# TASK TO COMPLETE:
All that should be output is the block of lines below from the line with "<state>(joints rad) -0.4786" to the line with "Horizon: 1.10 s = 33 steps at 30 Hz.", both included, exactly as written.

# EXTRACTED INFORMATION:

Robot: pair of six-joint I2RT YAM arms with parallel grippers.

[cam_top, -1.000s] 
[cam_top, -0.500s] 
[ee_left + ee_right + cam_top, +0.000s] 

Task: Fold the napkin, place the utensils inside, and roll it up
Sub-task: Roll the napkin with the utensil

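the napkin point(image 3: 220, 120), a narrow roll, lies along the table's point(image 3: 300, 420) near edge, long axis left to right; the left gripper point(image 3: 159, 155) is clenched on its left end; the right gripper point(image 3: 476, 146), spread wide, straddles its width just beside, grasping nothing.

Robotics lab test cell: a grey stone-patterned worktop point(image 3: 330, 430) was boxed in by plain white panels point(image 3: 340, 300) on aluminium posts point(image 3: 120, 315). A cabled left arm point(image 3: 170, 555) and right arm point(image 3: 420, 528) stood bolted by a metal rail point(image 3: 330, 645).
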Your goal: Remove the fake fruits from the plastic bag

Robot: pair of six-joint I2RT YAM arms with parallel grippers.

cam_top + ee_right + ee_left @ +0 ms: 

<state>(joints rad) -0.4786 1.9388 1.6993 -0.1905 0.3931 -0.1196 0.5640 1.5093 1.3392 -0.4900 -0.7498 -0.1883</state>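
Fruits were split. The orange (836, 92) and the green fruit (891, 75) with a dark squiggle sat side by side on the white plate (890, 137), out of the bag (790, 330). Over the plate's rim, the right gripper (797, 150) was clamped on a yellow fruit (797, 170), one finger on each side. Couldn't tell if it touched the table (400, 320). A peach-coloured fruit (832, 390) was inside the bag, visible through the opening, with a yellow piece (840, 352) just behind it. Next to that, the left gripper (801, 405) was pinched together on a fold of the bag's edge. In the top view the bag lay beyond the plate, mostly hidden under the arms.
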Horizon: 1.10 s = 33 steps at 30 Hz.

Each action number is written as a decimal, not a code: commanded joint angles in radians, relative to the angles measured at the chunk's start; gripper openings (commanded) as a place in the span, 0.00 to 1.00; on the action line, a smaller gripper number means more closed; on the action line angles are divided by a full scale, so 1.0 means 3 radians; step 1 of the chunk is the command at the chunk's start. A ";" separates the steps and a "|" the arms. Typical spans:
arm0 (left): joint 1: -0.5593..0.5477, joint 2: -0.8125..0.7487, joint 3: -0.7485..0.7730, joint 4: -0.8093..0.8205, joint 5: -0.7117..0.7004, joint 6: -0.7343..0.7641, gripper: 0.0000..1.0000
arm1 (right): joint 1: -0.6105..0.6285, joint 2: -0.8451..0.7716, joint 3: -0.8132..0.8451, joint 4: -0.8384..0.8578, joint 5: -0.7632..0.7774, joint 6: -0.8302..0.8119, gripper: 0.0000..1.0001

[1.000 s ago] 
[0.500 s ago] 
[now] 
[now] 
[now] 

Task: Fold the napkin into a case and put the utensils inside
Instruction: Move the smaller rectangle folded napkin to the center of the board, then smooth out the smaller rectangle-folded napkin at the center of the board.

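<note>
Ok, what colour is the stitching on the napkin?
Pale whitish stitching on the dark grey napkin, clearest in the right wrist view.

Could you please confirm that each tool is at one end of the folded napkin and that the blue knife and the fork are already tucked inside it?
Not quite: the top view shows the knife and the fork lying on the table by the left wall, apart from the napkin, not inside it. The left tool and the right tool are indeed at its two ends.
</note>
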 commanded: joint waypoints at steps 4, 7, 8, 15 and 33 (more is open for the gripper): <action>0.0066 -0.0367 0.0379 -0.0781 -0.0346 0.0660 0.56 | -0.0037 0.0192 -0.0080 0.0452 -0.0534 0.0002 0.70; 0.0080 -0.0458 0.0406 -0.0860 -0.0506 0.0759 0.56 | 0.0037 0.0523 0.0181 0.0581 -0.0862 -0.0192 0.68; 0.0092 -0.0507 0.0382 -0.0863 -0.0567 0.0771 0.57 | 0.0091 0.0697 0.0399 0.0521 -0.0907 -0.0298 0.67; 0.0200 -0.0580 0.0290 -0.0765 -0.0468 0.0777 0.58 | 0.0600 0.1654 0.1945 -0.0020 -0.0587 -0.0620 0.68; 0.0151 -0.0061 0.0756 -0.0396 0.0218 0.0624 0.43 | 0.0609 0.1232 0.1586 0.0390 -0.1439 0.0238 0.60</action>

# RESPONSE:
<state>(joints rad) -0.4786 1.9388 1.6993 -0.1905 0.3931 -0.1196 0.5640 1.5093 1.3392 -0.4900 -0.7498 -0.1883</state>
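Fruits were split. The orange (836, 92) and the green fruit (891, 75) with a dark squiggle sat side by side on the white plate (890, 137), out of the bag (790, 330). Over the plate's rim, the right gripper (797, 150) was clamped on a yellow fruit (797, 170), one finger on each side. Couldn't tell if it touched the table (400, 320). A peach-coloured fruit (832, 390) was inside the bag, visible through the opening, with a yellow piece (840, 352) just behind it. Next to that, the left gripper (801, 405) was pinched together on a fold of the bag's edge. In the top view the bag lay beyond the plate, mostly hidden under the arms.
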Horizon: 1.10 s = 33 steps at 30 Hz.

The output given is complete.